The perennial speculation about curtailing access between the First Division and the Premiership, to create some sort of oval ball gated community, abound, yet it seems, to me at least, this year the craving for exclusivity is rather more promise than threat.
In their own minds the top-flight clubs have had enough uncertainty. They wonder how they can be confident in investing in facilities and young talent if they could lose their seat at the table at any time.
They are purported to have come out and declared their desire to assume control of the Premiership.
According to reports Mark McCafferty, chief executive of Premier Rugby, presented his plans to take over running of the division to the International Rugby Board last week.
Concomitant with the power shift, it is claimed, would be an immediate ring-fencing and the promotion of Harlequins and, believe it or not, Cornish Pirates. Yes, those Cornish Pirates, the ones who are supposed to be returning to part-time rugby from next season. I have contacted Premier Rugby who are cogitating on their response.
It is doubtful whether this report appeared out of nothing. The Demanding Dozen have not exactly been backward in expressing their distaste for life outside the spotlight and if the National League clubs were to acquiesce to a promotion buy-off they'd dance themselves dizzy.
Blah, blah you might say, heard it all before. The clubs can stomp and pout all they like but they have yet to break down the resolve of the Rugby Football Union.
Outwardly yes, inwardly I'm not so sure. I have been told by two impeccable sources that the governing body are considering the future of the grants they pay to clubs outside level one and two. Moseley, Stourbridge and Nuneaton fall into this bracket.
The effect of withdrawing the £90,000 a year they give to such organisations would be catastrophic yet the RFU wonder what value they get for their money.
If National Two were to be cut loose they would effectively be unable to continue as semi-professional concerns. Their only options would be to find a benevolent sugar daddy, among the sharks and property developers that prowl the waters of regional rugby, or to stop paying players altogether.
So even though eminent coaches such as Bristol's Richard Hill and Worcester's John Brain consider National Two a suitable place to blood some of their prospects, it is doubtful whether that would be the case if the division was completely amateur. All but the very tip of the sport would have gone a full circle in just over a decade.
The clubs who scattered their toys the furthest in the name of league rugby in the early 1970s are advocating a closed shop - the very antithesis of competition.

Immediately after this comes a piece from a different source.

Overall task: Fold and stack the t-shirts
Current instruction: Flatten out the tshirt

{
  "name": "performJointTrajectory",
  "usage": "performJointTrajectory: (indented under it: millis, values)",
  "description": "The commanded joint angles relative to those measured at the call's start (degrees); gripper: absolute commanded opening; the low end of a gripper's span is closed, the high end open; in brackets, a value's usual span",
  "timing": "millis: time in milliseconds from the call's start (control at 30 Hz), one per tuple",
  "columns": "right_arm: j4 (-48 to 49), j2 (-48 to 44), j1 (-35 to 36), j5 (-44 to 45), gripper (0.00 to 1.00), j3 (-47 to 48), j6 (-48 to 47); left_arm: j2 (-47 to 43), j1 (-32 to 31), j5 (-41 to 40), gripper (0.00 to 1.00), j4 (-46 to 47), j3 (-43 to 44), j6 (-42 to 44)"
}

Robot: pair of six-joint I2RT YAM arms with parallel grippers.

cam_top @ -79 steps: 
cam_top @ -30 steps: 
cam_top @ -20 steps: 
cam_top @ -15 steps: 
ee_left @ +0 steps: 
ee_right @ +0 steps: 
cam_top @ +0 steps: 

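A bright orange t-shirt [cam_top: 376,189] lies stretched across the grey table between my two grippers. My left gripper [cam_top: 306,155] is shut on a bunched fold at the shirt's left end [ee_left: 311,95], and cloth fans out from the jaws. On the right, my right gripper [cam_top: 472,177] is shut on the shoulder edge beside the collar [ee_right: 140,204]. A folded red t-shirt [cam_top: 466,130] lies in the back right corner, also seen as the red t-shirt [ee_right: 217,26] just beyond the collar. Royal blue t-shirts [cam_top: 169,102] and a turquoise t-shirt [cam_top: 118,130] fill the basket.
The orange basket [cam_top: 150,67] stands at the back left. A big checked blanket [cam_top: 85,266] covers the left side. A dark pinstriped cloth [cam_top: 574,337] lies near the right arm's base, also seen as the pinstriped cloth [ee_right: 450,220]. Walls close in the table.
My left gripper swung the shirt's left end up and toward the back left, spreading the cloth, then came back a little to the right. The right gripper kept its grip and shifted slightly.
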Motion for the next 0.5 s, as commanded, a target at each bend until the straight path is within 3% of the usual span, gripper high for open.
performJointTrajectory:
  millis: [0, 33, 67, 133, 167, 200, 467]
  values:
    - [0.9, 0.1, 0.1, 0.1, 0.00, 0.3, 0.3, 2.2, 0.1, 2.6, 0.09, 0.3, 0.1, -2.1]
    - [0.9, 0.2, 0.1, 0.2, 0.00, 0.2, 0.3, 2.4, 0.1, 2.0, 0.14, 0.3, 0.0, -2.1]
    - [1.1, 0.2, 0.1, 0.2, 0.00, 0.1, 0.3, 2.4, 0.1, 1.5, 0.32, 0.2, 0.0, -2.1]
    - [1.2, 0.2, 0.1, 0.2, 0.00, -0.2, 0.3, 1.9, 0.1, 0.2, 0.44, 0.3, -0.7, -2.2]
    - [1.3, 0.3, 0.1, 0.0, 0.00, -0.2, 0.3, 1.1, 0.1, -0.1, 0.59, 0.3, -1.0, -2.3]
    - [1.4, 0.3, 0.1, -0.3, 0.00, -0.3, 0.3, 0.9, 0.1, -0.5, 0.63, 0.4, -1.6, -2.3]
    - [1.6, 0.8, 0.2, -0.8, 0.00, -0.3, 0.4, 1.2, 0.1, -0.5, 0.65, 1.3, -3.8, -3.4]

As something of an eloquent postscript to this topic, it was interesting to see Shaun Perry called up into the full England squad on Monday. He has subsequently been left out of the matchday 22 to play Italy but his rise has been little short of meteoric since he joined Bristol last summer. He made his international debut in England A's victory in Rome last Friday and Andy Robinson has called him in for Peter Richards as third-choice scrum-half.
Perry's background? Two years in National One with Coventry, many more in National Three North with Dudley Kingswinford. His future? Scoring the winning try in the grand slam decider with Ireland next month, perhaps. There's your value for money.